- **TASK TO CARRY OUT**
Every line of the material must be given again verbatim. Skip the images.

- **DATASET SECTION**
▼
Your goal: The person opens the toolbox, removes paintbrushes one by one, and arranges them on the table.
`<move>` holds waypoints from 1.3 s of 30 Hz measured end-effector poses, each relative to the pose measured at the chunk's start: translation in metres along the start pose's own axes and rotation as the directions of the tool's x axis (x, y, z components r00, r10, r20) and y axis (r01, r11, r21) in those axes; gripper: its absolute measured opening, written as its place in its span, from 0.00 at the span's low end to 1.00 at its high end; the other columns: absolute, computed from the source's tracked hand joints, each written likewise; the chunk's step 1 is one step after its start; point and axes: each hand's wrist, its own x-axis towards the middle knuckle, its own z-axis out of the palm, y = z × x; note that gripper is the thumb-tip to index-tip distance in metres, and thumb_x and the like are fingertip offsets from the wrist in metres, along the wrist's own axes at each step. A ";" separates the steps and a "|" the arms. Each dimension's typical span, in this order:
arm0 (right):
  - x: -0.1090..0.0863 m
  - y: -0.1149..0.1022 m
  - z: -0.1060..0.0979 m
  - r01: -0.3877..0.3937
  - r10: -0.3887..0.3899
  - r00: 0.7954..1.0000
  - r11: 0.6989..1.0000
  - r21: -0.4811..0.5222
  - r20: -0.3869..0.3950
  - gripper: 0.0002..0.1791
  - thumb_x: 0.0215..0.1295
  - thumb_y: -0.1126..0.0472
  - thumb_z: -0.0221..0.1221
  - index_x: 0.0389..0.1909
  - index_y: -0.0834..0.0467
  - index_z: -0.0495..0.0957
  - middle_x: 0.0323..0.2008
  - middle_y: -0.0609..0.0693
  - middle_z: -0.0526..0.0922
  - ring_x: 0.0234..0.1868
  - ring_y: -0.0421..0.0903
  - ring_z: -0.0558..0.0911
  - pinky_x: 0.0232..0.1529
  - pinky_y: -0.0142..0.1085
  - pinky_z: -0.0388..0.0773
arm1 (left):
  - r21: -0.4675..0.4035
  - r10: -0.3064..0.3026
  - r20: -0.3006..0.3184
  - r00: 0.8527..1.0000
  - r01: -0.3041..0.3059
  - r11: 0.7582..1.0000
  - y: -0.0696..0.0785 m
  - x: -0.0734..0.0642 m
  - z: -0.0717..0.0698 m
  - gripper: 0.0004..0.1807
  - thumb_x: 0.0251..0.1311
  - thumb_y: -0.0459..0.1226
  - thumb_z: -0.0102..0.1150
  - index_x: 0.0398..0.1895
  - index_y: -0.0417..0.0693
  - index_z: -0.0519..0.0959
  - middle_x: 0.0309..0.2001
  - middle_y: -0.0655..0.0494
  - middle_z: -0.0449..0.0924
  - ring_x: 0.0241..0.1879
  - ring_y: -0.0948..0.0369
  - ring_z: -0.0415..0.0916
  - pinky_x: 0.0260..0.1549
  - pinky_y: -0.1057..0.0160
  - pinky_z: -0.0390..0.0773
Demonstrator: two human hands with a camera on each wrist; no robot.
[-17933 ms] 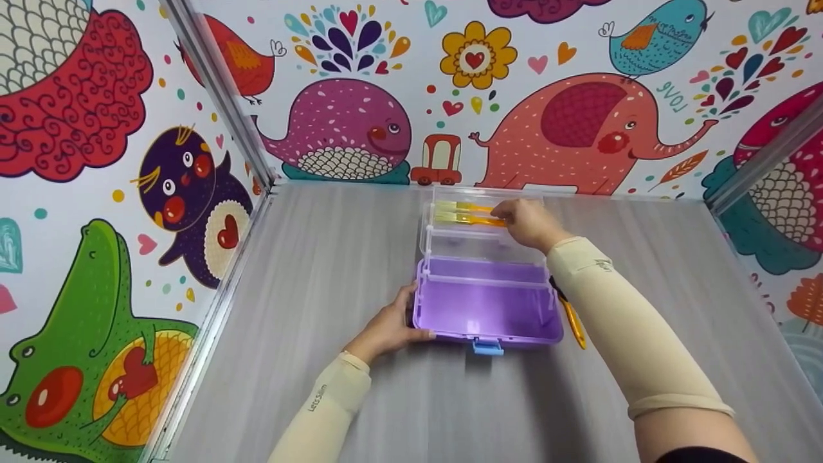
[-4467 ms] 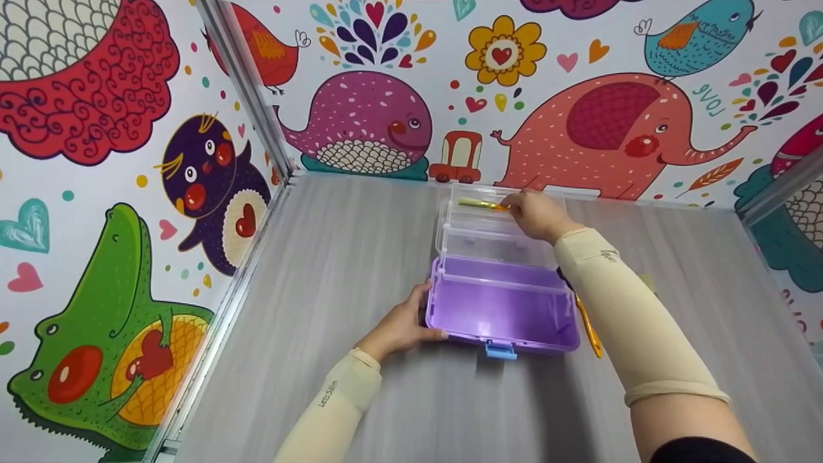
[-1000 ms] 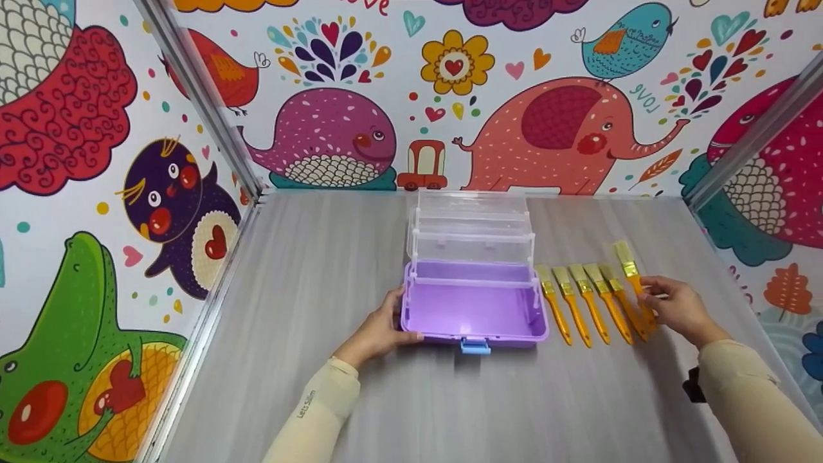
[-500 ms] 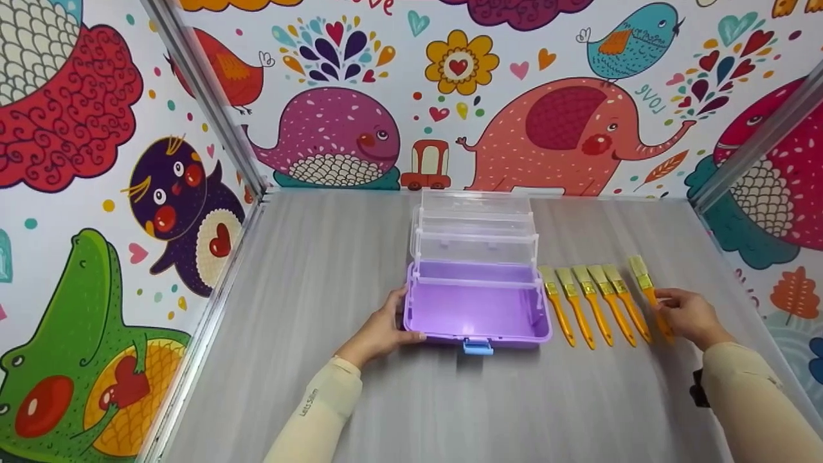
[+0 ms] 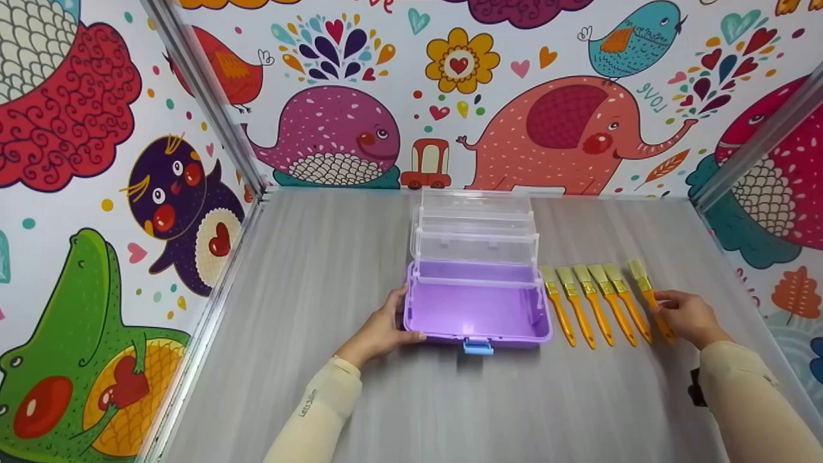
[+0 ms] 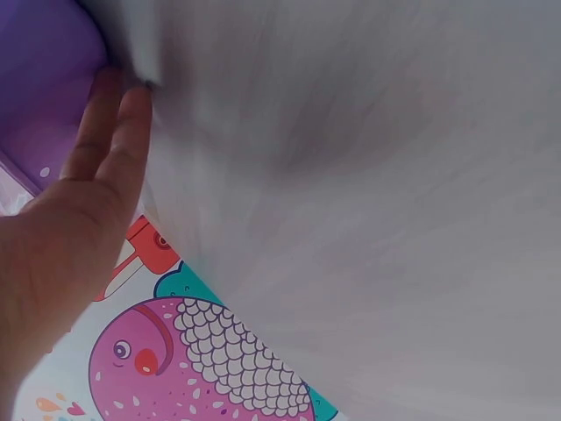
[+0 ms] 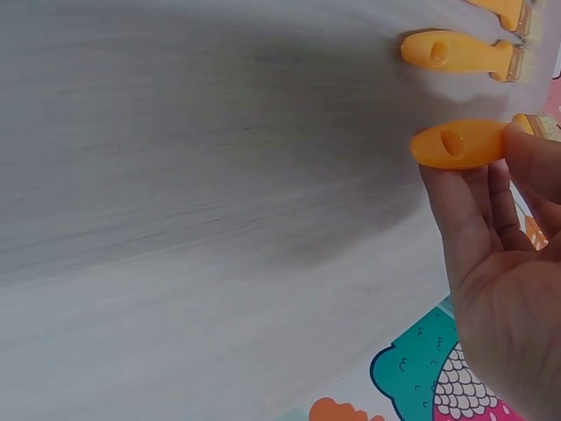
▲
- **EXERCISE RESULT**
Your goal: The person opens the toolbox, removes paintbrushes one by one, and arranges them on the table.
`<move>` holds waypoints from 1.3 s of 30 Hz measured end-effector poses, each relative to the pose measured at the chunk's start: translation in metres along the start pose's own axes and rotation as the directions of the tool's x axis (x, y, z components r00, r10, r20) and y axis (r01, r11, r21) in those axes; gripper: its absolute measured opening, written as its place in its span, from 0.00 at the span's low end to 1.00 at its high end; the other columns: absolute, computed from the source's tracked hand joints, each written likewise; the chunk's step 1 is one step after its start; point and axes: each hand's wrist, its own x-axis towards the middle knuckle, its own z-axis out of the palm, y = z × x; note that gripper is the thumb-tip to index-tip distance in metres, and thumb_x and the like are fingertip offsets from the wrist in metres, along the wrist's own axes at each step. A ";" separates the steps and a "|" the arms. Each dimension's typical span, in this order:
arm0 (right):
  - x: -0.1090..0.0863 m
  - y: -0.1149..0.1022 m
  - z: -0.1060..0.0979 m
  - r01: -0.3877..0.3937
  - r10: -0.3887..0.3899
  - r00: 0.7954..1.0000
  - r11: 0.6989..1.0000
  - r21: -0.4811..0.5222
  - r20: -0.3869..0.3950
  - gripper: 0.0002..0.1791
  - thumb_x: 0.0215..0.1295
  - thumb_y: -0.1126..0.0472
  - thumb_z: -0.0221..0.1221
  - index_x: 0.0389..0.1909
  - index_y: -0.0834..0.0467
  - index_z: -0.0495..0.0957
  - middle_x: 0.0323..0.2008
  - middle_y: -0.0609..0.0693
  - middle_z: -0.0526..0.0922
  - ring_x: 0.0234..0.1868
  - ring_y: -0.0421..0.0903
  - ring_z: -0.0558..0.0911
  - pinky_x: 0.0232..0.1529
  - pinky_y: -0.0142..0.1085
  - pinky_z: -0.0388..0.0773
arm1 (left):
  - r21: -0.4675..0.4035
  - r10: -0.3064..0.3026
  - r20: -0.3006..0.3184
  - r00: 0.8527..1.0000
  - r01: -0.3041..0.3059
  - r11: 0.7582..1.0000
  - y: -0.0696..0.0785 m
  - x: -0.0734..0.0642 m
  - z: -0.0717..0.0698 m
  - gripper: 0.0004..0.1807
  - thumb_x: 0.0251..0.1311
  - thumb_y: -0.0459..0.1226
  - thumb_z: -0.0102..0.1150
  - index_x: 0.0398..0.1895
  - index_y: -0.0417..0.0693
  - index_z: -0.0519..0.0959
  - middle_x: 0.0309..0.2001
  - middle_y: -0.0655..0.0494
  - middle_z: -0.0449..0.0924
  - ring_x: 0.0241..0.1879
  - ring_y: -0.0948..0.0369
  - ring_z: -0.0415..0.0916
  - pinky_x: 0.0260..0.1549
  - pinky_y: -0.1057..0.0160
  - pinky_z: -0.0390..0.0773
Demonstrator: two human hands with a camera on each wrist; no robot.
[-17933 ms] 
[-4467 ms] 
[-1000 ms] 
[-500 ms] 
[+0 ms] 
[+0 ms] 
[+0 ms] 

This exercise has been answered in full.